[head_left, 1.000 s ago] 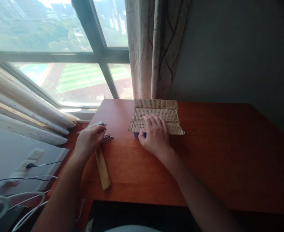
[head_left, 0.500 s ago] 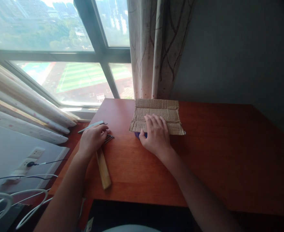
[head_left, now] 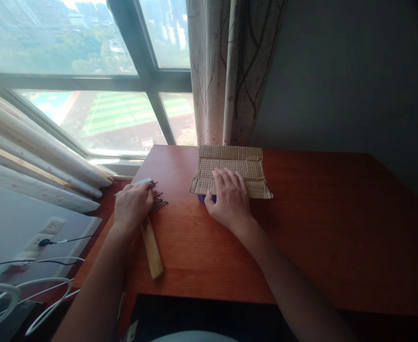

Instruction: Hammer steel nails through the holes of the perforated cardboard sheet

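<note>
From the head view, your left hand (head_left: 133, 205) sits near the left edge of the reddish wooden table (head_left: 319, 228). Its fingers are curled down over a small cluster of dark nails (head_left: 159, 203). The fingertips hide the near ends of the nails, so you cannot tell whether the hand is pinching one or only touching them. A wooden handle (head_left: 152, 251) runs out from under the heel of that hand towards you and lies flat on the table. A pale metal strip (head_left: 137, 182) sticks out leftward just past the knuckles.

Your right hand (head_left: 230, 199) lies flat, palm down, with the fingers extended and close together. It presses on the near edge of a piece of cardboard (head_left: 230, 164), and the hand grips nothing. The cardboard lies at the far middle of the table, just in front of the curtain (head_left: 230, 71), and its face shows only rows of small holes. A purple object (head_left: 201, 198) peeks out from under the cardboard's near left corner, beside your thumb.

The window (head_left: 105, 109) fills the upper left. Lower left, a wall socket (head_left: 54, 227) has a dark plug in it, and white cables (head_left: 34, 294) loop beneath it.
</note>
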`<action>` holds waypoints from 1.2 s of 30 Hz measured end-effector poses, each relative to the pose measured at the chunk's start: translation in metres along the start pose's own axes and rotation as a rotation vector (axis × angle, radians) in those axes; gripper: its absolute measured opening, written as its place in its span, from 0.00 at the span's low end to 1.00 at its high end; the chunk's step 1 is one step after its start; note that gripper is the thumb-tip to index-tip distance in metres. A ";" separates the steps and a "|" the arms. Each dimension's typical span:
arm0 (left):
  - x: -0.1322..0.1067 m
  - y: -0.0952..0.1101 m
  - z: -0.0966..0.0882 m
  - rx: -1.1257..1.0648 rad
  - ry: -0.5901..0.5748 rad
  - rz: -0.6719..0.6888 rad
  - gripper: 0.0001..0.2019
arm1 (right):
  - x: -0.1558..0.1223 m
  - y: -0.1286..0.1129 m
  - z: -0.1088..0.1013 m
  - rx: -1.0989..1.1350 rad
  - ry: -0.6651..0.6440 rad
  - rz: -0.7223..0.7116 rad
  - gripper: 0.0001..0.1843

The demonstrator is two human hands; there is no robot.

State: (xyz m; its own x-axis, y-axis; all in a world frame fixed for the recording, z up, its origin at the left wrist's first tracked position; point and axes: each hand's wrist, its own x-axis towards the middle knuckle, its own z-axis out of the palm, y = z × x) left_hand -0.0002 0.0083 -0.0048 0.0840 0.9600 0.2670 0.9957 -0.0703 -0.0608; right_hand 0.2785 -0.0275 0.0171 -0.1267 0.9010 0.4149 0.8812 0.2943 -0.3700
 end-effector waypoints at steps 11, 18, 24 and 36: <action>-0.002 -0.007 0.003 -0.136 0.042 -0.013 0.14 | 0.000 0.001 0.002 -0.002 0.003 0.002 0.29; -0.001 -0.001 -0.004 -0.281 0.081 -0.041 0.12 | 0.000 0.001 0.001 -0.003 -0.003 -0.001 0.29; -0.003 0.022 -0.016 -0.473 0.073 -0.037 0.12 | 0.001 0.006 0.003 0.025 -0.002 -0.064 0.28; -0.020 0.099 -0.047 -0.677 0.146 0.377 0.25 | 0.003 0.015 0.001 0.142 -0.049 -0.243 0.27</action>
State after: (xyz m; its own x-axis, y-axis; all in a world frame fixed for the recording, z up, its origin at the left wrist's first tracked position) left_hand 0.0985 -0.0305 0.0290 0.3787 0.7964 0.4715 0.7024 -0.5790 0.4139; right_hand 0.2912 -0.0201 0.0117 -0.3511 0.8119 0.4665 0.7501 0.5421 -0.3788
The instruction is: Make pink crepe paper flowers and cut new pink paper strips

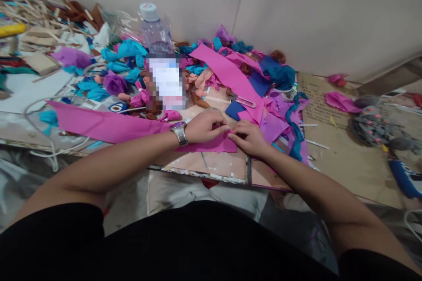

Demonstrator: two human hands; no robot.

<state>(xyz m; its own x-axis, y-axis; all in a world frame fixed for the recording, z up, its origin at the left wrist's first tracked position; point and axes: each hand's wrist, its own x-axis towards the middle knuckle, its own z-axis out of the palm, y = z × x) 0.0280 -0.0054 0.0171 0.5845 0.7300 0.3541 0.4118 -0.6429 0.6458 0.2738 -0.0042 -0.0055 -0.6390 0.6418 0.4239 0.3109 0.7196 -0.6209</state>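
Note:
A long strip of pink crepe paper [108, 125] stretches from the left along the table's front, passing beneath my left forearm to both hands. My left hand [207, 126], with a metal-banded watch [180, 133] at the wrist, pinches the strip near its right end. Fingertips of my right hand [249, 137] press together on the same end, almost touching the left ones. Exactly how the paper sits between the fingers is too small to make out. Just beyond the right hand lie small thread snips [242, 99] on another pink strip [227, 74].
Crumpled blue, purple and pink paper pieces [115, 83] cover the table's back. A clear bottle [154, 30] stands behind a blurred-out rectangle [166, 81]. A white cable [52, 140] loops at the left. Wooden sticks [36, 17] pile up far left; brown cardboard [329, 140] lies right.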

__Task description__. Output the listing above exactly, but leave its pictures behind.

__Written solution__.
[head_left, 1.000 s ago] 
[head_left, 0.500 s ago] 
[head_left, now] 

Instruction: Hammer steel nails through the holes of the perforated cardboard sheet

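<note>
From the head view, your left hand (head_left: 133, 205) sits near the left edge of the reddish wooden table (head_left: 319, 228). Its fingers are curled down over a small cluster of dark nails (head_left: 159, 203). The fingertips hide the near ends of the nails, so you cannot tell whether the hand is pinching one or only touching them. A wooden handle (head_left: 152, 251) runs out from under the heel of that hand towards you and lies flat on the table. A pale metal strip (head_left: 137, 182) sticks out leftward just past the knuckles.

Your right hand (head_left: 230, 199) lies flat, palm down, with the fingers extended and close together. It presses on the near edge of a piece of cardboard (head_left: 230, 164), and the hand grips nothing. The cardboard lies at the far middle of the table, just in front of the curtain (head_left: 230, 71), and its face shows only rows of small holes. A purple object (head_left: 201, 198) peeks out from under the cardboard's near left corner, beside your thumb.

The window (head_left: 105, 109) fills the upper left. Lower left, a wall socket (head_left: 54, 227) has a dark plug in it, and white cables (head_left: 34, 294) loop beneath it.
</note>
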`<action>` holds waypoints from 1.2 s of 30 Hz measured end-effector poses, each relative to the pose measured at the chunk's start: translation in metres along the start pose's own axes and rotation as a rotation vector (axis × angle, radians) in those axes; gripper: its absolute measured opening, written as its place in its span, from 0.00 at the span's low end to 1.00 at its high end; the chunk's step 1 is one step after its start; note that gripper is the thumb-tip to index-tip distance in metres. A ";" separates the steps and a "|" the arms. Each dimension's typical span:
arm0 (left):
  - x: -0.1322..0.1067 m
  - y: -0.0952..0.1101 m
  - z: -0.0966..0.0882 m
  - rx: -1.1257..1.0648 rad
  - ry: -0.5901..0.5748 rad
  - rz: -0.6719..0.6888 rad
  - gripper: 0.0001..0.2019
arm1 (right):
  - x: -0.1558..0.1223 m
  - y: -0.1286..0.1129 m
  - z: -0.1088..0.1013 m
  - rx: -1.0989..1.1350 rad
  - ry: -0.6651..0.6440 rad
  - rz: -0.7223..0.7116 rad
  - gripper: 0.0001..0.1843

The demonstrator is two human hands; there is no robot.

State: (xyz m; its own x-axis, y-axis; all in a world frame fixed for the recording, z up, its origin at the left wrist's first tracked position; point and axes: each hand's wrist, its own x-axis towards the middle knuckle, its own z-axis out of the palm, y = z × x) left_hand -0.0002 0.0083 -0.0048 0.0840 0.9600 0.2670 0.9957 -0.0703 -0.0608; right_hand 0.2785 -0.0275 0.0171 -0.1267 0.9010 0.4149 0.8812 0.2943 -0.3700
 end-effector waypoints at steps 11, 18, 24 and 36: <action>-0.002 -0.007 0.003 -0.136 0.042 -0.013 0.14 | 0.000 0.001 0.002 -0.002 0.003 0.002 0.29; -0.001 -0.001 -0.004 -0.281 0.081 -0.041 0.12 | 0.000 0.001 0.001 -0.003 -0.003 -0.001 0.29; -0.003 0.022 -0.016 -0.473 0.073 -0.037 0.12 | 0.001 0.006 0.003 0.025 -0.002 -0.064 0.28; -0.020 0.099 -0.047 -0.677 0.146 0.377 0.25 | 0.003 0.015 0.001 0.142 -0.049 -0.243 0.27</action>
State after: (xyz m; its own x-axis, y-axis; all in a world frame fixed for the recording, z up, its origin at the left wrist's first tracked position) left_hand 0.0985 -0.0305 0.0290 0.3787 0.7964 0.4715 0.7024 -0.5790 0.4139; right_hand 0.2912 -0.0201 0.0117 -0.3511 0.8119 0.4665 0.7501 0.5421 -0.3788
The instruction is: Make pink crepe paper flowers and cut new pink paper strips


Demonstrator: two human hands; no robot.

<state>(xyz m; its own x-axis, y-axis; all in a world frame fixed for the recording, z up, its origin at the left wrist's first tracked position; point and axes: each hand's wrist, its own x-axis towards the middle knuckle, its own z-axis out of the palm, y = z × x) 0.0280 -0.0054 0.0171 0.5845 0.7300 0.3541 0.4118 -0.6429 0.6458 0.2738 -0.0042 -0.0055 -0.6390 0.6418 0.4239 0.3109 0.7196 -0.6209</state>
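Note:
A long strip of pink crepe paper [108, 125] stretches from the left along the table's front, passing beneath my left forearm to both hands. My left hand [207, 126], with a metal-banded watch [180, 133] at the wrist, pinches the strip near its right end. Fingertips of my right hand [249, 137] press together on the same end, almost touching the left ones. Exactly how the paper sits between the fingers is too small to make out. Just beyond the right hand lie small thread snips [242, 99] on another pink strip [227, 74].
Crumpled blue, purple and pink paper pieces [115, 83] cover the table's back. A clear bottle [154, 30] stands behind a blurred-out rectangle [166, 81]. A white cable [52, 140] loops at the left. Wooden sticks [36, 17] pile up far left; brown cardboard [329, 140] lies right.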

The exercise was answered completely.